Repeat exactly, and only, the lines of the entries below from the one with "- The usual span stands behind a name" through the one with "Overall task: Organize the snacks", both ends included.
++++ DATA FOR PROCESSING
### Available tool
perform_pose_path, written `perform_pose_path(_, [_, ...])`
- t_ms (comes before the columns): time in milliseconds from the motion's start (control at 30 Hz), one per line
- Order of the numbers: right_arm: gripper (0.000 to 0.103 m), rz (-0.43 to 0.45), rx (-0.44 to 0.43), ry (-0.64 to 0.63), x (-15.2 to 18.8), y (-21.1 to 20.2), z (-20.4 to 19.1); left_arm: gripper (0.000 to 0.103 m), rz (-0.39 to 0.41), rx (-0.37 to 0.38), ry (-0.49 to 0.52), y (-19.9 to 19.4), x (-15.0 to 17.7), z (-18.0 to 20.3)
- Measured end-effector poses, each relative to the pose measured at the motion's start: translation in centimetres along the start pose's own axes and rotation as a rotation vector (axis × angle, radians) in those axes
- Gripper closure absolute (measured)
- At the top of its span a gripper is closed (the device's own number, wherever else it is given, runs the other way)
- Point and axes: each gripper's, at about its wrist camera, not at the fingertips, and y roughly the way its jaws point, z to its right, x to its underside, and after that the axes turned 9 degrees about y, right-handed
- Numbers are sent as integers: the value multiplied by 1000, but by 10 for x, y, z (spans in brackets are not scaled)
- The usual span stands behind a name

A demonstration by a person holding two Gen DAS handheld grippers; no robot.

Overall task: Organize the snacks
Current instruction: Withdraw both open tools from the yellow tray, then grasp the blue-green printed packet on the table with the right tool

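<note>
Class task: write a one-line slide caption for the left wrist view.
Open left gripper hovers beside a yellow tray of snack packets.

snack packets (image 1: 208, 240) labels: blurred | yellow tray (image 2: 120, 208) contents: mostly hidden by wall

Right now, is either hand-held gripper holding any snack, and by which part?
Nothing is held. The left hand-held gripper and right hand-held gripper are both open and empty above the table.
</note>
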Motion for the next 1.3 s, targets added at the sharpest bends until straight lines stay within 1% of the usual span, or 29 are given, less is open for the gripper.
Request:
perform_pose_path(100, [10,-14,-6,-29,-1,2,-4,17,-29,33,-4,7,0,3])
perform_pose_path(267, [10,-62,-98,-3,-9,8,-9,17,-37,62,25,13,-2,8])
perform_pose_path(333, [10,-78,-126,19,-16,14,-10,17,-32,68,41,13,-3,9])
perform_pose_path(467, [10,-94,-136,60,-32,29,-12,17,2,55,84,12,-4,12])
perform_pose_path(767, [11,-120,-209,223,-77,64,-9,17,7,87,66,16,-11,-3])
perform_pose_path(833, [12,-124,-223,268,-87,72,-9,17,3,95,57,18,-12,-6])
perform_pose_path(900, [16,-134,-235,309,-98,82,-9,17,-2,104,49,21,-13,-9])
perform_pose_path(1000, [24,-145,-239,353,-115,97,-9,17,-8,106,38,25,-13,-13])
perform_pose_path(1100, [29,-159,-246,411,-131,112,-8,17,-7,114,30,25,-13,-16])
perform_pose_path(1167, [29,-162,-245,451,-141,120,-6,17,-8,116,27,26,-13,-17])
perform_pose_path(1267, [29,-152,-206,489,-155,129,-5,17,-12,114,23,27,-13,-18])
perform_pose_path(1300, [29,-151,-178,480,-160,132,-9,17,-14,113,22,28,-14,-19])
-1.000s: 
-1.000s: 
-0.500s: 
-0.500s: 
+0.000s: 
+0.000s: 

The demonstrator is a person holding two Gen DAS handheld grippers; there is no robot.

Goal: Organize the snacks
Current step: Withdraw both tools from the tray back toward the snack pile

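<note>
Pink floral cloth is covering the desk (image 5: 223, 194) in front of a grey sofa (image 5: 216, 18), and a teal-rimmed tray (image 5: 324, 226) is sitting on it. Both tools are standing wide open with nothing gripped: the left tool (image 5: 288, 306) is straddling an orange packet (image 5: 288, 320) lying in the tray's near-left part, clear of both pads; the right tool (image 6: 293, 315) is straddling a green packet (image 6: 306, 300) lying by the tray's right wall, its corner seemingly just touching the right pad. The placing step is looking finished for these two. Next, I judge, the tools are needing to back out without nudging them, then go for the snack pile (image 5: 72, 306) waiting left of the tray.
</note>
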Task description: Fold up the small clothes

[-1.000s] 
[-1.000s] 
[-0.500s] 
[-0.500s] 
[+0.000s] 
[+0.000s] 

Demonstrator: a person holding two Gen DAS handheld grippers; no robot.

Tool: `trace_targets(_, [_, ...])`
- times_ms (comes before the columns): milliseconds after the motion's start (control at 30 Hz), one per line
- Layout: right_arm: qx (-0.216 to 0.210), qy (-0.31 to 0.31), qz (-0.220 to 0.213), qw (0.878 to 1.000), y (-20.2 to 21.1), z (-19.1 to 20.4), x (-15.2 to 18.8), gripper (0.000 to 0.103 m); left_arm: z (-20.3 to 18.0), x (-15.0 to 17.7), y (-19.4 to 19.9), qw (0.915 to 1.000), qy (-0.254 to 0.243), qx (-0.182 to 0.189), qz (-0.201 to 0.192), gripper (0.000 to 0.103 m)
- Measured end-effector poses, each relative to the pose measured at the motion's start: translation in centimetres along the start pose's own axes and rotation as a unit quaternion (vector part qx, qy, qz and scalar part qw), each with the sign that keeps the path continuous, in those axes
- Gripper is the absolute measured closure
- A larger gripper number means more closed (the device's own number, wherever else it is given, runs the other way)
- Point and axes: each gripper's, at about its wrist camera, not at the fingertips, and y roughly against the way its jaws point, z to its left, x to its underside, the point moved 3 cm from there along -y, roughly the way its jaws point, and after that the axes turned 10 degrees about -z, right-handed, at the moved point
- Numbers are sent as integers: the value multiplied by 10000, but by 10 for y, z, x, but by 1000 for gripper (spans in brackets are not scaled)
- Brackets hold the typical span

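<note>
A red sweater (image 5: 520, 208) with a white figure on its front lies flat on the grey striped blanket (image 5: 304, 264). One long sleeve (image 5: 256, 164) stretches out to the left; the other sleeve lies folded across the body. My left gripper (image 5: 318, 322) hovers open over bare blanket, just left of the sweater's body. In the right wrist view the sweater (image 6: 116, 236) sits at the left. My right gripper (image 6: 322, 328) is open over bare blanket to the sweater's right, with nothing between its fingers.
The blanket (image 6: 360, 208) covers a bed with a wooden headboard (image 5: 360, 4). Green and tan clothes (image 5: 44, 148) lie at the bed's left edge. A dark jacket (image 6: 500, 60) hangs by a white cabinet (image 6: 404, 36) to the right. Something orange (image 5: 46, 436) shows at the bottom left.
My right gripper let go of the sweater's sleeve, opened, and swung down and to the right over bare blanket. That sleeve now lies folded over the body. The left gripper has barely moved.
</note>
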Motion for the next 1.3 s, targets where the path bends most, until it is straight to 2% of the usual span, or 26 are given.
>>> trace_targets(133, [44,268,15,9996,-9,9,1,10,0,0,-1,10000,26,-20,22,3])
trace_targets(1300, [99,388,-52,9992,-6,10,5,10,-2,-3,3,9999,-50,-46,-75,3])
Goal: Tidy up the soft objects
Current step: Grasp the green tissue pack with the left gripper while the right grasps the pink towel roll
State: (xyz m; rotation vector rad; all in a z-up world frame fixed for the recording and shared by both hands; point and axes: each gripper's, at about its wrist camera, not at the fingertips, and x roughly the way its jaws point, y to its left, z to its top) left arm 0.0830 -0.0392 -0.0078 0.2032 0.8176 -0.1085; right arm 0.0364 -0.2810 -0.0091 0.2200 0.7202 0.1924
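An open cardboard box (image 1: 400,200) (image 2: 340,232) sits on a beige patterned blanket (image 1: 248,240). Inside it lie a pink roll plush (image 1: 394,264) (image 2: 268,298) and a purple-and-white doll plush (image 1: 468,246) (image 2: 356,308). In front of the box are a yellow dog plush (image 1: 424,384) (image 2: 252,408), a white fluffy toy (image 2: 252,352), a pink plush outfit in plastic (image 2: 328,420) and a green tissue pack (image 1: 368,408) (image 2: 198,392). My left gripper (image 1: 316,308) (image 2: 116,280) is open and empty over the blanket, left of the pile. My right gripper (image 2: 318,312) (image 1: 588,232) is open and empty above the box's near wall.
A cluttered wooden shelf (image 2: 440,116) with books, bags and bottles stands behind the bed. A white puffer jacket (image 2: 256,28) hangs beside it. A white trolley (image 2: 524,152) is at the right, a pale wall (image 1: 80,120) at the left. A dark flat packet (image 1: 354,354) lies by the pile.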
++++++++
RESPONSE
- The usual span stands behind a name

A demonstration by a person holding two Gen DAS handheld grippers; no robot.

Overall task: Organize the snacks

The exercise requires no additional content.